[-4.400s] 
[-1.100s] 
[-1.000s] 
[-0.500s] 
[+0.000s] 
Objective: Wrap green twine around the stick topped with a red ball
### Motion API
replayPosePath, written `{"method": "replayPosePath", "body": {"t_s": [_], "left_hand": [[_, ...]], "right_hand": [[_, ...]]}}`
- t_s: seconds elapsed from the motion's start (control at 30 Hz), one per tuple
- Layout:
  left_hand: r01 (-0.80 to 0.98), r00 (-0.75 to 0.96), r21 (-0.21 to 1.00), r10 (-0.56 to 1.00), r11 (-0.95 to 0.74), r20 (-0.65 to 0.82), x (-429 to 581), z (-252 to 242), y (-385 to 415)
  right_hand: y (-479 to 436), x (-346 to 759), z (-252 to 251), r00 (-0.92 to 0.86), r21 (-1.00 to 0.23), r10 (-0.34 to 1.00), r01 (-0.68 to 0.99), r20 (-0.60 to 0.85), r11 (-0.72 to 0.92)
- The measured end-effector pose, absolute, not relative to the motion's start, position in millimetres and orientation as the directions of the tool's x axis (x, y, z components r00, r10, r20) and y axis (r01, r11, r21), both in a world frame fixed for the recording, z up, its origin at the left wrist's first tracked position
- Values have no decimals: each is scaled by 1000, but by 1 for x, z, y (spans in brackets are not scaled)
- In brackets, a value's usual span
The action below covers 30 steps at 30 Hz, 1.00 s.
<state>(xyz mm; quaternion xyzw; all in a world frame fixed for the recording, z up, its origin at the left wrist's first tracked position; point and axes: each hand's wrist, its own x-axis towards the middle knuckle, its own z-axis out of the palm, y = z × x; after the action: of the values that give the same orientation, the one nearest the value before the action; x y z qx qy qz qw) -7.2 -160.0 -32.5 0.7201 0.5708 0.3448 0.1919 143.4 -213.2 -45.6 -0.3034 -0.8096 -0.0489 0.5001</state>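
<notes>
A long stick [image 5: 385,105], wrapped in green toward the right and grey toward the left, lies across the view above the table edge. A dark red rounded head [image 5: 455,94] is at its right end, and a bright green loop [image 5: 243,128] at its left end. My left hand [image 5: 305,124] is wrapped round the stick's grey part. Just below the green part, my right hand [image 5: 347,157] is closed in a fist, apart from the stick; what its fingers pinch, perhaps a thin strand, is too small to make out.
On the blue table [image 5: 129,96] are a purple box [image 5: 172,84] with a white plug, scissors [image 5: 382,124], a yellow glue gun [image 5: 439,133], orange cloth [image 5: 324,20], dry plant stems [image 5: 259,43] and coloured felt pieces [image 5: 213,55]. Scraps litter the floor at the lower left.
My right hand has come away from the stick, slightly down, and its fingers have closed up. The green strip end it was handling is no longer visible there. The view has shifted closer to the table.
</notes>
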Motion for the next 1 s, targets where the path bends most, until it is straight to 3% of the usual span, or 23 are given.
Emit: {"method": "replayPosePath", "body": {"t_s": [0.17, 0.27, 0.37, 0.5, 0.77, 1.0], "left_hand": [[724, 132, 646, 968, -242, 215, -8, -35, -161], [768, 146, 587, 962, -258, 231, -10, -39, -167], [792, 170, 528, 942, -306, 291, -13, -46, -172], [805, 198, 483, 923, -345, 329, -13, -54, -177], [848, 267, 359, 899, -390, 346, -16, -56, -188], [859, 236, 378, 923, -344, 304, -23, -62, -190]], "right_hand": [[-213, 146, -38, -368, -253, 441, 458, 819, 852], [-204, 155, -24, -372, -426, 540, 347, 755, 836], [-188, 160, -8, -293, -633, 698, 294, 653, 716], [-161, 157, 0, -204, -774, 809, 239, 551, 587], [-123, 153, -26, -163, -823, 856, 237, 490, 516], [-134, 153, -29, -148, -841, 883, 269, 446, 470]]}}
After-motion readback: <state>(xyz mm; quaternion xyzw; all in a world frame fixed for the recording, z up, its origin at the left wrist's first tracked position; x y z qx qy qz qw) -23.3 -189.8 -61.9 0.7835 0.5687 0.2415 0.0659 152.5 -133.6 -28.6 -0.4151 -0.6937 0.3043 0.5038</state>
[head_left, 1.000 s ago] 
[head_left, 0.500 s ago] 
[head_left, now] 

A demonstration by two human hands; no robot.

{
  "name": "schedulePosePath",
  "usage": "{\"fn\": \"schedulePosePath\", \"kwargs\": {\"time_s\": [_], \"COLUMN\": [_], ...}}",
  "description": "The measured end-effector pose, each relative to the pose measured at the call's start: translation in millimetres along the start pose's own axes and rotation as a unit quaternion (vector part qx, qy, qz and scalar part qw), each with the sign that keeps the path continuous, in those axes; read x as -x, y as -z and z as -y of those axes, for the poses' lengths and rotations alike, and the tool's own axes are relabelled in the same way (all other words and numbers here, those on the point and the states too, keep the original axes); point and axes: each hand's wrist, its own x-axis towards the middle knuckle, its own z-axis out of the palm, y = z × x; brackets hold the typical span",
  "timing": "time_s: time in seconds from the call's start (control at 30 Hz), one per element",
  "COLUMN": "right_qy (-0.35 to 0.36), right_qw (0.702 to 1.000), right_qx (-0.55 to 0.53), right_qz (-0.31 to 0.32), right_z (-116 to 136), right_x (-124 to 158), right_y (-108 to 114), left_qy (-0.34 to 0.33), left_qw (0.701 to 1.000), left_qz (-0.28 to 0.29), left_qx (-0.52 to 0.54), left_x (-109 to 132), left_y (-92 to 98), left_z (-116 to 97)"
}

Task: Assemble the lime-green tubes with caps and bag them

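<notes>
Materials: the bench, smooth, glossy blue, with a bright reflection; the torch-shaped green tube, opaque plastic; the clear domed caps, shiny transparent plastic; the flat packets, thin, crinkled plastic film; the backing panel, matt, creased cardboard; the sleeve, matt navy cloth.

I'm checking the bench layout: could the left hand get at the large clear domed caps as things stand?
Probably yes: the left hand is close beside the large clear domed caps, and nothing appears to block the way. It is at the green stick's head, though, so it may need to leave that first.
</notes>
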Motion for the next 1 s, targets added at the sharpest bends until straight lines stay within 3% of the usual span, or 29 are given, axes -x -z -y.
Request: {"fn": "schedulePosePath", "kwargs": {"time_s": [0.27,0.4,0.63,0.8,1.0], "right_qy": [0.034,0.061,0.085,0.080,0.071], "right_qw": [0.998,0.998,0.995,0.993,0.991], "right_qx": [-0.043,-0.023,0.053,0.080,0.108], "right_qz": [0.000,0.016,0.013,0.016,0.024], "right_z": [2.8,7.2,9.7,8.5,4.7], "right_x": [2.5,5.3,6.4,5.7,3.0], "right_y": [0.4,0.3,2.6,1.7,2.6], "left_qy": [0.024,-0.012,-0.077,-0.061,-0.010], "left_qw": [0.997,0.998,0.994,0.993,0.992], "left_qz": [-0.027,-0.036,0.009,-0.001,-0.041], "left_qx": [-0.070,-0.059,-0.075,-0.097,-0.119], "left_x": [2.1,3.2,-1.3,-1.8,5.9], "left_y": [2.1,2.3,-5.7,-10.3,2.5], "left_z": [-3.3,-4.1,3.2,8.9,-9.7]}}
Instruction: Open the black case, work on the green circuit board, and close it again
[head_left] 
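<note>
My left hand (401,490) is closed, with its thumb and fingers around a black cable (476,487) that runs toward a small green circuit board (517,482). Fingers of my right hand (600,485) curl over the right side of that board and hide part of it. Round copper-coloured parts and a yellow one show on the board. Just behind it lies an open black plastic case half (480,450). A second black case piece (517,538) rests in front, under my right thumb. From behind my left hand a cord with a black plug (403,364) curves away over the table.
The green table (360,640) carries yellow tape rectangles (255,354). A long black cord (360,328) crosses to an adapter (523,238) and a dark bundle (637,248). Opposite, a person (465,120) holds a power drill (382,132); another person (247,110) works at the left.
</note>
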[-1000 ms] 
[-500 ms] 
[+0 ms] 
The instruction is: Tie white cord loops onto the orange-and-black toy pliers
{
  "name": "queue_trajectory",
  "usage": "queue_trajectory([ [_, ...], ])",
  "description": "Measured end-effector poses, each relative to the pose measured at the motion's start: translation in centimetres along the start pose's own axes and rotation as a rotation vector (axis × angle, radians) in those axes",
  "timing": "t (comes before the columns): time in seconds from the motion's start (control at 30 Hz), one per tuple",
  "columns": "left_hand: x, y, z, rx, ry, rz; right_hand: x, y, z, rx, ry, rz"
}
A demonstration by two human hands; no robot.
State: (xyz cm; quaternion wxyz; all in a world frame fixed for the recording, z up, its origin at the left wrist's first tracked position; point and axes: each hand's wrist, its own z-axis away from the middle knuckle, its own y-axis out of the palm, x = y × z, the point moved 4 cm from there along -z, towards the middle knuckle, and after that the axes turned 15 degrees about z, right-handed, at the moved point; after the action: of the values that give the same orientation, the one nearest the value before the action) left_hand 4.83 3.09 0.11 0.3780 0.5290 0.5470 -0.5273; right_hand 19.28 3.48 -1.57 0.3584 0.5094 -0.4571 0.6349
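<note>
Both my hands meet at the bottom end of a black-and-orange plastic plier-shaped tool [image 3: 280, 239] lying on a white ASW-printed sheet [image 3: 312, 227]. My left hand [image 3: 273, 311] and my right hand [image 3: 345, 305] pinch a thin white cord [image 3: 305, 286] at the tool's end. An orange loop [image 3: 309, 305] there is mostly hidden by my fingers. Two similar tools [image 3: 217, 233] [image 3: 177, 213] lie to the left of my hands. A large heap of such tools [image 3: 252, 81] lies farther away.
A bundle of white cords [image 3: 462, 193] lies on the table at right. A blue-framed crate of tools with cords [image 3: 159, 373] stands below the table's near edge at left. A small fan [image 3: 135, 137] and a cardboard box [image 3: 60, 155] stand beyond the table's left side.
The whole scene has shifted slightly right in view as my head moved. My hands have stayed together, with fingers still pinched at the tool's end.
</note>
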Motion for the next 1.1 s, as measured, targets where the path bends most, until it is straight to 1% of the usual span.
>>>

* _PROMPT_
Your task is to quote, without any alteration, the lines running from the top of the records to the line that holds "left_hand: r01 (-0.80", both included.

* _ANSWER TO THIS EXERCISE_
[-4.400s] 
[-1.100s] 
[-1.000s] 
[-0.500s] 
[+0.000s] 
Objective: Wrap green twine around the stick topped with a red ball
### Motion API
replayPosePath, written `{"method": "replayPosePath", "body": {"t_s": [_], "left_hand": [[_, ...]], "right_hand": [[_, ...]]}}`
- t_s: seconds elapsed from the motion's start (control at 30 Hz), one per tuple
- Layout:
  left_hand: r01 (-0.80 to 0.98), r00 (-0.75 to 0.96), r21 (-0.21 to 1.00), r10 (-0.56 to 1.00), r11 (-0.95 to 0.74), r20 (-0.65 to 0.82), x (-429 to 581), z (-252 to 242), y (-385 to 415)

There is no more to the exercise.